## Your instructions
Within the records below, repeat each line exactly but keep every picture out of the copy.

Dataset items
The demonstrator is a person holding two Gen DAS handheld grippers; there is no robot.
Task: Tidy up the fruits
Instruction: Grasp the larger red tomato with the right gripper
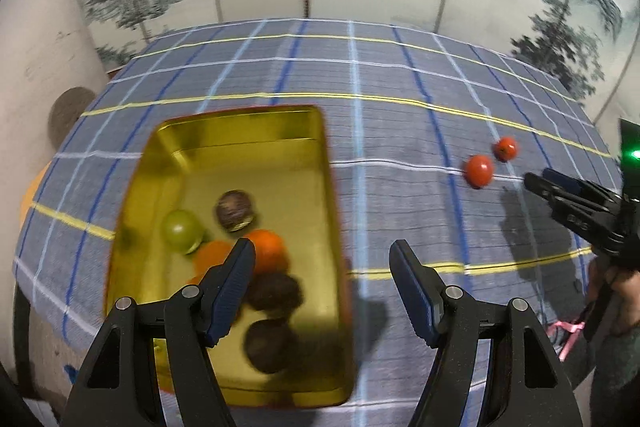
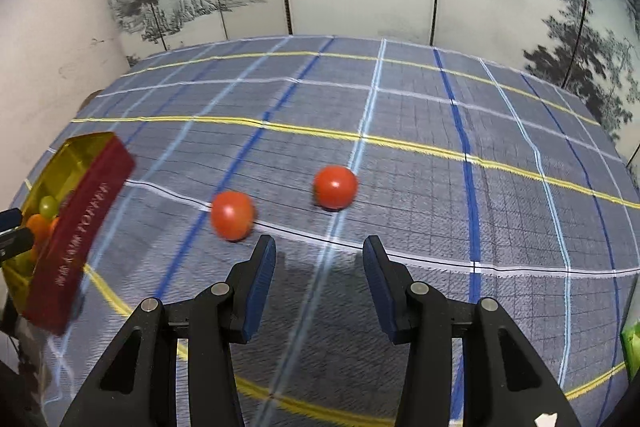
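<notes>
A: How far along does the sorting look?

B: Well along, I'd judge. The gold tin [image 1: 224, 163] sits on the checked cloth [image 1: 400, 75] at the near left, and it already holds a green fruit [image 1: 182, 230], two orange ones [image 1: 267, 251], and three dark round ones, one of them [image 1: 236, 209] farther back than the rest.

A: And what is left outside?

B: Two red fruits, tomato-like. The near red fruit [image 2: 232, 215] and the far red fruit [image 2: 335, 187] lie on the cloth well to the right of the tin, close to each other but not touching.

A: Are the tongs holding anything?

B: No. The left gripper [image 1: 322, 261] hangs over the near right edge of the tin with its jaws apart and nothing between them. The right gripper [image 2: 319, 259] points toward the two red fruits, jaws apart too, somewhat narrower, and empty; the near one sits just beyond its left finger.

A: So the remaining work?

B: By my reading, those two red fruits need carrying to the tin. Being round, they may roll if nudged.
</notes>
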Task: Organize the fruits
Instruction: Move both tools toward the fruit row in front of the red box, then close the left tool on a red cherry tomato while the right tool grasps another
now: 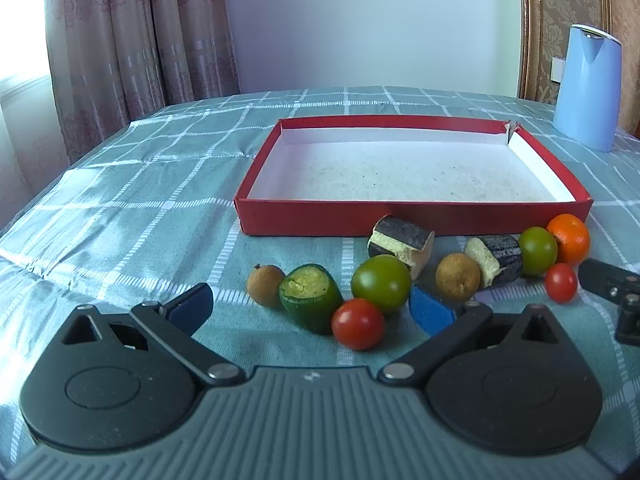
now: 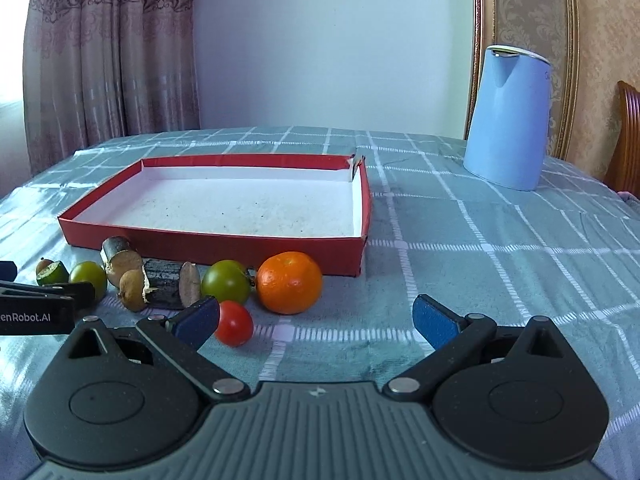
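A shallow red box point(image 1: 400, 218) with a white floor lies on the checked cloth, nothing inside it. Along its front wall lie an orange point(image 1: 570, 238), two green tomatoes point(image 1: 381, 283) point(image 1: 538, 250), two red cherry tomatoes point(image 1: 358, 323) point(image 1: 561, 282), a cut cucumber piece point(image 1: 310, 298), two brown longans point(image 1: 266, 285) and two dark cane pieces point(image 1: 400, 244). My left gripper point(image 1: 311, 307) stands open just short of the cucumber piece and red tomato. My right gripper point(image 2: 316, 318) is open too, near the orange point(image 2: 289, 282); a red tomato point(image 2: 234, 323) sits by its left finger.
A light blue kettle point(image 2: 508, 120) stands at the back right of the table. The left gripper's body point(image 2: 36, 304) shows at the left edge of the right wrist view. A wooden chair point(image 2: 628, 136) and curtains lie beyond the table. Bare cloth stretches right of the box.
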`<move>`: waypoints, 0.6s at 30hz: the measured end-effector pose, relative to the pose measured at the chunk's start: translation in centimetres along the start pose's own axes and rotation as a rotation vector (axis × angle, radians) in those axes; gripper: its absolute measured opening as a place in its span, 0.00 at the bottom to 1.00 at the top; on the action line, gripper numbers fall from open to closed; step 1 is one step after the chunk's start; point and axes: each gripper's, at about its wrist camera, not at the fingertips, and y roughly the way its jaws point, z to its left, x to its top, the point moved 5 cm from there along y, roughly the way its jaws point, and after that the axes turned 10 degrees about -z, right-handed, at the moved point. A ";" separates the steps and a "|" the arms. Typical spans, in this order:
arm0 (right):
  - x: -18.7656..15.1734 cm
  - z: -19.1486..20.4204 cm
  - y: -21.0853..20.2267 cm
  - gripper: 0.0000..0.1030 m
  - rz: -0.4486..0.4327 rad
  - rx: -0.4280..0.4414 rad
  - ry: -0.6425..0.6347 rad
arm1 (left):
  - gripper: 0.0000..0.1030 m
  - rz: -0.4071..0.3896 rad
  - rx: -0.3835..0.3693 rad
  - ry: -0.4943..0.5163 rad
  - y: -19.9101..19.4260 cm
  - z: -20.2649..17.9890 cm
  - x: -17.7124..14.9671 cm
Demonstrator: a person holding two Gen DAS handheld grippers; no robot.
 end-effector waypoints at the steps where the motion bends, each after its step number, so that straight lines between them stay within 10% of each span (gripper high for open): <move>1: 0.0 -0.2 -0.1 1.00 0.000 0.003 0.001 | 1.00 0.001 -0.001 0.001 0.0 0.0 0.0; 9: -0.4 -2.2 -2.0 0.98 -0.028 0.036 -0.010 | 1.00 0.000 -0.013 0.020 -0.1 0.0 -0.4; 18: -0.7 1.2 -0.3 0.57 0.055 0.195 -0.048 | 1.00 -0.003 -0.005 -0.010 -0.7 1.6 -0.7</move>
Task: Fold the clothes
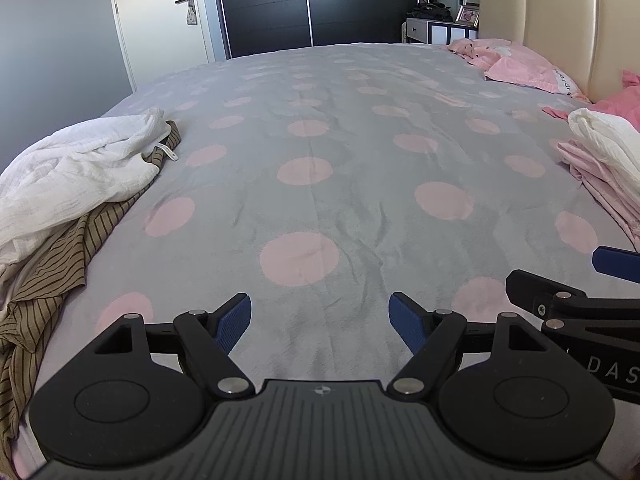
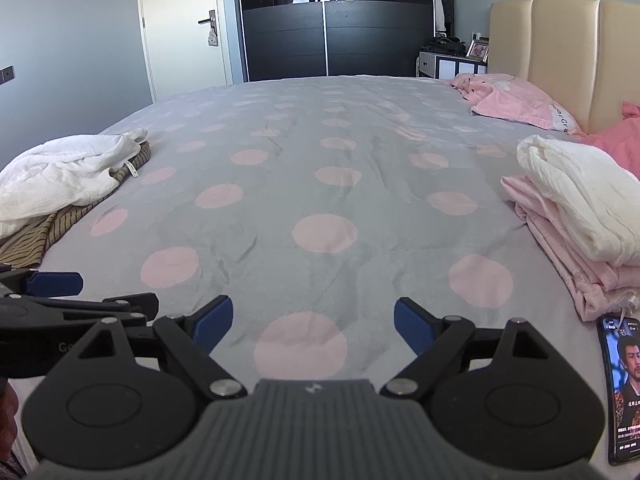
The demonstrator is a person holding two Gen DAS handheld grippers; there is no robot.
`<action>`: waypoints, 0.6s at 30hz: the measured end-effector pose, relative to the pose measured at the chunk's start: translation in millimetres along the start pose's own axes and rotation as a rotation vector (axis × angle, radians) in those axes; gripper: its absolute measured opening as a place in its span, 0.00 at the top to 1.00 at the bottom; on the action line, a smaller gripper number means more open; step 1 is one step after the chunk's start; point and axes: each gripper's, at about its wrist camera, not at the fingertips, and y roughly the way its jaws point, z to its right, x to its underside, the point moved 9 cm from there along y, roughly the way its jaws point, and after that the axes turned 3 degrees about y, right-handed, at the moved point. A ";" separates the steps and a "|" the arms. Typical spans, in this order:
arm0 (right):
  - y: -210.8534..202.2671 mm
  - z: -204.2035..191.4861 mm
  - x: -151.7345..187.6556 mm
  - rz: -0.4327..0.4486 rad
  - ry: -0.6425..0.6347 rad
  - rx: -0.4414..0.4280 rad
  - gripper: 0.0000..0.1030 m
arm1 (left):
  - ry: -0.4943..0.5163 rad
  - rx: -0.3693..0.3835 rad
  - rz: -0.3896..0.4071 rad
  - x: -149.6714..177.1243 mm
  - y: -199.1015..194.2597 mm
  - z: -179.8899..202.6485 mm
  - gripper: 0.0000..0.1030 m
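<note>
A: What are the two tools doing?

B: The left hand-held gripper [image 1: 320,322] hovers low over the bed [image 1: 340,128] with its blue pads spread wide apart and nothing between them. The right hand-held gripper [image 2: 313,322] is the same: fingers apart, holding nothing, over a pink dot of the grey cover. They sit side by side; each shows at the edge of the other's view.

A: And the clothes?

B: There are two groups, well apart, with bare cover between them. On the left edge of the bed lies a crumpled white garment [image 1: 76,172] on top of a brown striped garment [image 1: 48,284], which spills toward the near corner. A small white label pokes out where the two meet.

A: The other side?

B: On the right, a folded pink garment [image 2: 568,240] lies flat with a folded white garment [image 2: 576,196] stacked on it. Just beside the near end of that stack a phone [image 2: 622,388] lies on the cover, its screen lit with a man's face.

A: Anything farther back?

B: A pink pillow [image 2: 516,104] rests against the cream headboard [image 2: 560,52]. Beyond the bed stand a dark sliding wardrobe [image 2: 336,24] and a pale door [image 2: 184,24] with something hanging from its handle.
</note>
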 end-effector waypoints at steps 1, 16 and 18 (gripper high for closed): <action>-0.8 -0.4 -0.4 0.003 0.000 0.000 0.13 | -0.001 0.002 0.001 0.1 -0.5 -0.2 0.27; -11.0 -4.3 -5.8 0.047 -0.006 0.000 0.13 | 0.002 -0.018 0.048 -4.9 -9.3 -1.4 0.27; -11.3 -4.6 -5.9 0.047 -0.005 0.000 0.13 | 0.009 -0.022 0.052 -5.1 -9.7 -1.0 0.27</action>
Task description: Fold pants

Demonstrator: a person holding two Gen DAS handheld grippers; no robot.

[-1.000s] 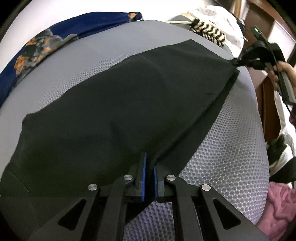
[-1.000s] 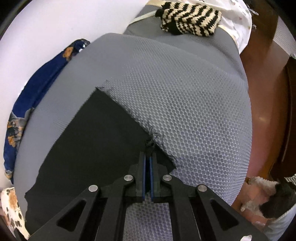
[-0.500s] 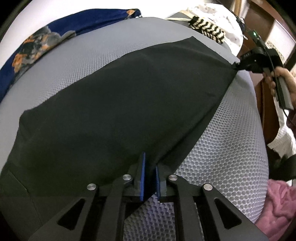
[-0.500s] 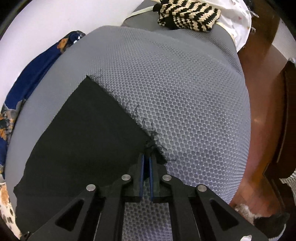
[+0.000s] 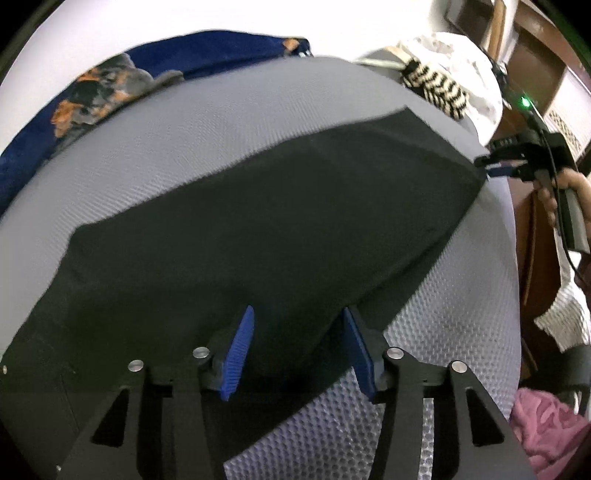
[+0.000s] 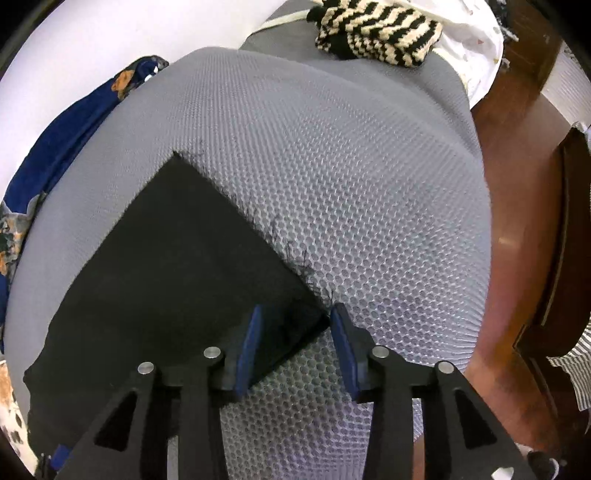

## Solution for this exercise
The demonstrator is a person holding two Gen DAS handheld grippers; there is no robot.
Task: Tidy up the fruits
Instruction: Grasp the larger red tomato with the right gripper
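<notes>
A: How far along does the sorting look?

B: Well along, I'd judge. The gold tin [image 1: 224, 163] sits on the checked cloth [image 1: 400, 75] at the near left, and it already holds a green fruit [image 1: 182, 230], two orange ones [image 1: 267, 251], and three dark round ones, one of them [image 1: 236, 209] farther back than the rest.

A: And what is left outside?

B: Two red fruits, tomato-like. The near red fruit [image 2: 232, 215] and the far red fruit [image 2: 335, 187] lie on the cloth well to the right of the tin, close to each other but not touching.

A: Are the tongs holding anything?

B: No. The left gripper [image 1: 322, 261] hangs over the near right edge of the tin with its jaws apart and nothing between them. The right gripper [image 2: 319, 259] points toward the two red fruits, jaws apart too, somewhat narrower, and empty; the near one sits just beyond its left finger.

A: So the remaining work?

B: By my reading, those two red fruits need carrying to the tin. Being round, they may roll if nudged.
</notes>
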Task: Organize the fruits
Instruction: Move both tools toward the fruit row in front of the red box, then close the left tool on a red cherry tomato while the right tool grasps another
now: 
now: 
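A shallow red box point(image 1: 400, 218) with a white floor lies on the checked cloth, nothing inside it. Along its front wall lie an orange point(image 1: 570, 238), two green tomatoes point(image 1: 381, 283) point(image 1: 538, 250), two red cherry tomatoes point(image 1: 358, 323) point(image 1: 561, 282), a cut cucumber piece point(image 1: 310, 298), two brown longans point(image 1: 266, 285) and two dark cane pieces point(image 1: 400, 244). My left gripper point(image 1: 311, 307) stands open just short of the cucumber piece and red tomato. My right gripper point(image 2: 316, 318) is open too, near the orange point(image 2: 289, 282); a red tomato point(image 2: 234, 323) sits by its left finger.
A light blue kettle point(image 2: 508, 120) stands at the back right of the table. The left gripper's body point(image 2: 36, 304) shows at the left edge of the right wrist view. A wooden chair point(image 2: 628, 136) and curtains lie beyond the table. Bare cloth stretches right of the box.
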`<move>`: waypoints, 0.6s at 30hz: the measured end-effector pose, relative to the pose measured at the chunk's start: translation in centimetres along the start pose's own axes and rotation as a rotation vector (axis × angle, radians) in those axes; gripper: its absolute measured opening as a place in its span, 0.00 at the bottom to 1.00 at the top; on the action line, gripper numbers fall from open to closed; step 1 is one step after the chunk's start; point and axes: each gripper's, at about its wrist camera, not at the fingertips, and y roughly the way its jaws point, z to its left, x to its top, the point moved 5 cm from there along y, roughly the way its jaws point, and after that the axes turned 10 degrees about -z, right-handed, at the moved point. A ";" separates the steps and a "|" the arms. Typical spans, in this order:
arm0 (right):
  - x: -18.7656..15.1734 cm
  - z: -19.1486..20.4204 cm
  - y: -21.0853..20.2267 cm
  - gripper: 0.0000..0.1030 m
  - rz: -0.4486..0.4327 rad
  - rx: -0.4280..0.4414 rad
  - ry: -0.6425..0.6347 rad
arm1 (left):
  - gripper: 0.0000..0.1030 m
  - rz: -0.4071..0.3896 rad
  - rx: -0.3835..0.3693 rad
  - ry: -0.4943..0.5163 rad
  - y: -19.9101..19.4260 cm
  - z: -20.2649..17.9890 cm
  - x: -17.7124..14.9671 cm
Demonstrator: a person holding two Gen DAS handheld grippers; no robot.
 end-effector waypoints at the steps where the motion bends, each after its step number, so that straight lines between them stay within 10% of each span (gripper high for open): <move>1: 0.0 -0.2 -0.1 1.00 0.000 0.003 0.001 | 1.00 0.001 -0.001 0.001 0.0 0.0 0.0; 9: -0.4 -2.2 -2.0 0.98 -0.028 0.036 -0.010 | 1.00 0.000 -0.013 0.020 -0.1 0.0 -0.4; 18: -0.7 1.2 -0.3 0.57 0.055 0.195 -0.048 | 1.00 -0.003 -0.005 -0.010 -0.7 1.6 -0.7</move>
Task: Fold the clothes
The demonstrator is a person holding two Gen DAS handheld grippers; there is no robot.
`<action>`: waypoints, 0.6s at 30hz: the measured end-effector pose, relative to the pose measured at the chunk's start: translation in millimetres along the start pose's own axes and rotation as a rotation vector (axis × angle, radians) in those axes; gripper: its absolute measured opening as a place in its span, 0.00 at the top to 1.00 at the bottom; on the action line, a smaller gripper number means more open; step 1 is one step after the chunk's start; point and axes: each gripper's, at about its wrist camera, not at the fingertips, and y roughly the way its jaws point, z to its right, x to its underside, the point moved 9 cm from there along y, roughly the way its jaws point, and after that the axes turned 3 degrees about y, right-handed, at the moved point. A ";" separates the steps and a "|" the arms. Typical spans, in this order:
arm0 (right):
  - y: -210.8534..202.2671 mm
  - z: -204.2035..191.4861 mm
  - x: -151.7345..187.6556 mm
  - rz: -0.4327..0.4486 rad
  - ry: -0.6425..0.6347 rad
  - rx: -0.4414..0.4280 rad
  - gripper: 0.0000..0.1030 m
arm1 (left):
  - ry: -0.4943..0.5163 rad
  - rx: -0.3693..0.3835 rad
  - rz: -0.3896..0.4071 rad
  - x: -149.6714..177.1243 mm
  - y: -199.1015..194.2597 mm
  - z: -179.8899..202.6485 mm
  - gripper: 0.0000..0.1030 m
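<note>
A: What are the two tools doing?

B: The left hand-held gripper [image 1: 320,322] hovers low over the bed [image 1: 340,128] with its blue pads spread wide apart and nothing between them. The right hand-held gripper [image 2: 313,322] is the same: fingers apart, holding nothing, over a pink dot of the grey cover. They sit side by side; each shows at the edge of the other's view.

A: And the clothes?

B: There are two groups, well apart, with bare cover between them. On the left edge of the bed lies a crumpled white garment [image 1: 76,172] on top of a brown striped garment [image 1: 48,284], which spills toward the near corner. A small white label pokes out where the two meet.

A: The other side?

B: On the right, a folded pink garment [image 2: 568,240] lies flat with a folded white garment [image 2: 576,196] stacked on it. Just beside the near end of that stack a phone [image 2: 622,388] lies on the cover, its screen lit with a man's face.

A: Anything farther back?

B: A pink pillow [image 2: 516,104] rests against the cream headboard [image 2: 560,52]. Beyond the bed stand a dark sliding wardrobe [image 2: 336,24] and a pale door [image 2: 184,24] with something hanging from its handle.
</note>
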 end-effector waypoints at steps 1, 16 and 18 (gripper high for closed): <action>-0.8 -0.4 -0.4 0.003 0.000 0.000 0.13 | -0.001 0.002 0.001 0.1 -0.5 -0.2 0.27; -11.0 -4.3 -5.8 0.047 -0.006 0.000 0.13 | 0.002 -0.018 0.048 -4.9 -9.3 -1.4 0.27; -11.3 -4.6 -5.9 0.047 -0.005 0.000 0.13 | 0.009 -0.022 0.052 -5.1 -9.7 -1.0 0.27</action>
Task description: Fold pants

Demonstrator: a person holding two Gen DAS handheld grippers; no robot.

[-1.000s] 
[-1.000s] 
[-0.500s] 
[-0.500s] 
[+0.000s] 
[+0.000s] 

This answer has no further content.